The UK left the EU on January 31, 2020. On Christmas Eve, the two parties signed a Trade and Cooperation Agreement. Under the Agreement, EU personal data can be processed in the UK for six months. The European Commission will use the six-month period to evaluate the adequacy of British data protection laws.
Businesses wishing to process EU data in the United Kingdom after the transition period have several options. One is entering into the EU Standard Contractual Clauses. A second one is implementing Binding Corporate Rules. A third one is relying on any of the available GDPR derogations. Even so, these would be stop-gap measures. Ultimately, both parties would like to see the UK recognized as an “adequate” data processing destination. This recognition would enable the UK to process EU personal data without undertaking additional measures.
The Agreement incorporates data protection and privacy measures. Perhaps the most significant is the pledge to refrain from curtailing EU-UK data flows, or imposing data localization requirements. The British Government will acknowledge current adequacy determinations. This permits UK-EU data transfers unhindered by other regulations. The current regulations are encapsulated in the Data Protection, Privacy and Electronic Communications (Amendments, etc.) (EU Exit) Regulations 2019.
The UK Information Commissioner’s Office (“ICO”) has cautiously welcomed the Agreement. It noted that the agreement meant that data flows could continue without changes to current practices. Nevertheless, it suggested that UK businesses cooperate with their EU counterparts to safeguard against potential future data flow disruptions.

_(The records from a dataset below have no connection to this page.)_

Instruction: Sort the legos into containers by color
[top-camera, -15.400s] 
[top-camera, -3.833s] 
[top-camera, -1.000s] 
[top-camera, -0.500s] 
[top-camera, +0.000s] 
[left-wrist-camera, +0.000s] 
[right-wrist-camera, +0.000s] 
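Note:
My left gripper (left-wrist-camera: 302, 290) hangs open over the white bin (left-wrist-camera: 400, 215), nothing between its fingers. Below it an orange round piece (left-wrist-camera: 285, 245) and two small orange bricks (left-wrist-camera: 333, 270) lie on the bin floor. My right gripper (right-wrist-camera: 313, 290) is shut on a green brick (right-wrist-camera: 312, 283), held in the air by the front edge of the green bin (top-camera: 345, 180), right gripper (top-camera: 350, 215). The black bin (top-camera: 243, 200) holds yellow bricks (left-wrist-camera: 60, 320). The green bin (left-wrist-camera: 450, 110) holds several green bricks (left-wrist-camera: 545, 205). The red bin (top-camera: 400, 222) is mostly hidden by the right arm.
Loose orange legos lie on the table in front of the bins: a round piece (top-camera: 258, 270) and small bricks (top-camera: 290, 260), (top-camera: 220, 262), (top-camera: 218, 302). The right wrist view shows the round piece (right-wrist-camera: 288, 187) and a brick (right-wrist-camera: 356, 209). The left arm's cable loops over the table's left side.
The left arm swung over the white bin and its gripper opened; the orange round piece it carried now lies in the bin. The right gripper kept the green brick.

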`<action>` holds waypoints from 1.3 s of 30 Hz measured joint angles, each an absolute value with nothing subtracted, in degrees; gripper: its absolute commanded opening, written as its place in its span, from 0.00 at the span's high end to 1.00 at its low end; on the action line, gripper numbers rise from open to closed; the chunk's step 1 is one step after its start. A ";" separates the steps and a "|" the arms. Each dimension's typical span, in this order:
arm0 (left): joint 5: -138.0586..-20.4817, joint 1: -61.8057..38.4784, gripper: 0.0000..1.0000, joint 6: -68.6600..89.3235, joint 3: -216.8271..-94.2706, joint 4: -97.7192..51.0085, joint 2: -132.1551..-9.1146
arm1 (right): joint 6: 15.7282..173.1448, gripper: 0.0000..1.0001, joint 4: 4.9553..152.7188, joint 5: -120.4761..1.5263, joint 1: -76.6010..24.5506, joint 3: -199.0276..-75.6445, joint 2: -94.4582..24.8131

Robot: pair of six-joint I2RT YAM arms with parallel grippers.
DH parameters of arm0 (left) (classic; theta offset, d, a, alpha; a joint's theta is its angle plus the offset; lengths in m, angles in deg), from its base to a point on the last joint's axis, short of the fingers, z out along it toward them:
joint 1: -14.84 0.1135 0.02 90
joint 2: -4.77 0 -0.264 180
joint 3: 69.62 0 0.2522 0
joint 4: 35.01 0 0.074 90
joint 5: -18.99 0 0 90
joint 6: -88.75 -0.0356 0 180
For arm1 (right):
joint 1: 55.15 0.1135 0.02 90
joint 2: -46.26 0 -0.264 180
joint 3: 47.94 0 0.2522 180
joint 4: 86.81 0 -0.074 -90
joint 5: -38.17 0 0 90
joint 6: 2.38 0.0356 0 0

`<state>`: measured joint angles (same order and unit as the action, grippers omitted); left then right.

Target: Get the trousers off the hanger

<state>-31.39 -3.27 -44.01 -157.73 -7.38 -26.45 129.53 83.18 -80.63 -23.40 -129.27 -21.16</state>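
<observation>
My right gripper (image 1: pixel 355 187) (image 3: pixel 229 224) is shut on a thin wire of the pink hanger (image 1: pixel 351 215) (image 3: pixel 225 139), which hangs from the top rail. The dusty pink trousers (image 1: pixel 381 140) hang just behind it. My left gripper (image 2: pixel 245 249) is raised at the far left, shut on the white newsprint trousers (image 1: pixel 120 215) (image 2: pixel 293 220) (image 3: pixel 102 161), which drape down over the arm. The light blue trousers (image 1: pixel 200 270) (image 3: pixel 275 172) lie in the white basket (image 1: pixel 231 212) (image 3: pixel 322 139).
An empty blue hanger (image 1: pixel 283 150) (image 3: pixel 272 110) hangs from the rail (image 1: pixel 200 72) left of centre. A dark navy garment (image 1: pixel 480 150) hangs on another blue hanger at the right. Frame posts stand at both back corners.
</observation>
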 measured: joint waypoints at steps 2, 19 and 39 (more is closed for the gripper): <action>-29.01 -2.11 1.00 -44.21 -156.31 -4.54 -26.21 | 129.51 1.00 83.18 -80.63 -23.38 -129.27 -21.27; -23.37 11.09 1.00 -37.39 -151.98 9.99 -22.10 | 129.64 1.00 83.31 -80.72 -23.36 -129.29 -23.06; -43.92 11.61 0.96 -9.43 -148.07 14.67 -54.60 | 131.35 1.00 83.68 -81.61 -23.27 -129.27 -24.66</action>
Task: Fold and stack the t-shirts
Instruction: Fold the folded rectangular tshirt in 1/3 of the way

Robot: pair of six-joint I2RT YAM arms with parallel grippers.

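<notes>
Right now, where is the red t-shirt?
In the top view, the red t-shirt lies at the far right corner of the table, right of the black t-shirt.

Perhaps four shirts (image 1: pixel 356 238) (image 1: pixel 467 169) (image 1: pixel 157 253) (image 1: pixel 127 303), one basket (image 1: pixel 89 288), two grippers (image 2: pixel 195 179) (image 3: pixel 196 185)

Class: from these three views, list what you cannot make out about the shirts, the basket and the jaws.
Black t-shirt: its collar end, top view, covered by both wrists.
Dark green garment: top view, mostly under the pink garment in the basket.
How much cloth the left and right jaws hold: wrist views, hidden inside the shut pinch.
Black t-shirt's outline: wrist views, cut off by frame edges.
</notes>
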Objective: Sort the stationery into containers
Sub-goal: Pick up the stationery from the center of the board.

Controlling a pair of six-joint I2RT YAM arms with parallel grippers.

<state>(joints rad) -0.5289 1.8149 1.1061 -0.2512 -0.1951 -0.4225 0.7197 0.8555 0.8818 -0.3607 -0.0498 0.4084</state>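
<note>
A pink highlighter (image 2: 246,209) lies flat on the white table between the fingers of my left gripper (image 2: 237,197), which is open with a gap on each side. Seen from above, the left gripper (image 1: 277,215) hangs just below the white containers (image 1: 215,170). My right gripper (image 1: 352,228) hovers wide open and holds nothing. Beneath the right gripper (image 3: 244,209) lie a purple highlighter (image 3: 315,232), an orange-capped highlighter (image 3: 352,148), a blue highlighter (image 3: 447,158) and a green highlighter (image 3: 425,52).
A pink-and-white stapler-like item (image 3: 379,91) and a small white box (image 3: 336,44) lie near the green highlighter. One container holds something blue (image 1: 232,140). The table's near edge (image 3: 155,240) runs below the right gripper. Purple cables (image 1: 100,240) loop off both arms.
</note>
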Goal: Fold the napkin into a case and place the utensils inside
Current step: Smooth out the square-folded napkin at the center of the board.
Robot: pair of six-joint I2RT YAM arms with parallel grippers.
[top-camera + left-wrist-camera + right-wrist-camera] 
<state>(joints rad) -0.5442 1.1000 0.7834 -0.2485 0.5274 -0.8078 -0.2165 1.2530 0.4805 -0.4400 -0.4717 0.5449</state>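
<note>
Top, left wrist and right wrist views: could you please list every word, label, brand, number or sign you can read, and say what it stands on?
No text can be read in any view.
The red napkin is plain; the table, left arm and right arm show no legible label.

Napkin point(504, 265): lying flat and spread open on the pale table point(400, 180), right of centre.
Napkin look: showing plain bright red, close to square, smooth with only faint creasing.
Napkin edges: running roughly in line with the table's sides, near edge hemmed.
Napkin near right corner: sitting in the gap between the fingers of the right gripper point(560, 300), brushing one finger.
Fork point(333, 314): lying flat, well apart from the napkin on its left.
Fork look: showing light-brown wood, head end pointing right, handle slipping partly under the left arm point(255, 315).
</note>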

At a minimum, companies should undertake three steps.
First, update their data processing notices to reflect the new regulatory regime.
Second, they need to determine if they need to appoint a local representative in the European Union.
Third, they must verify that their counterparts have also updated their practices in line with the new requirements.
The European Union and United Kingdom have surprised skeptics by reaching the Agreement. But to channel a certain Englishman, the Agreement is not the end of Brexit. It is not even the beginning of the end. It is the end of the beginning.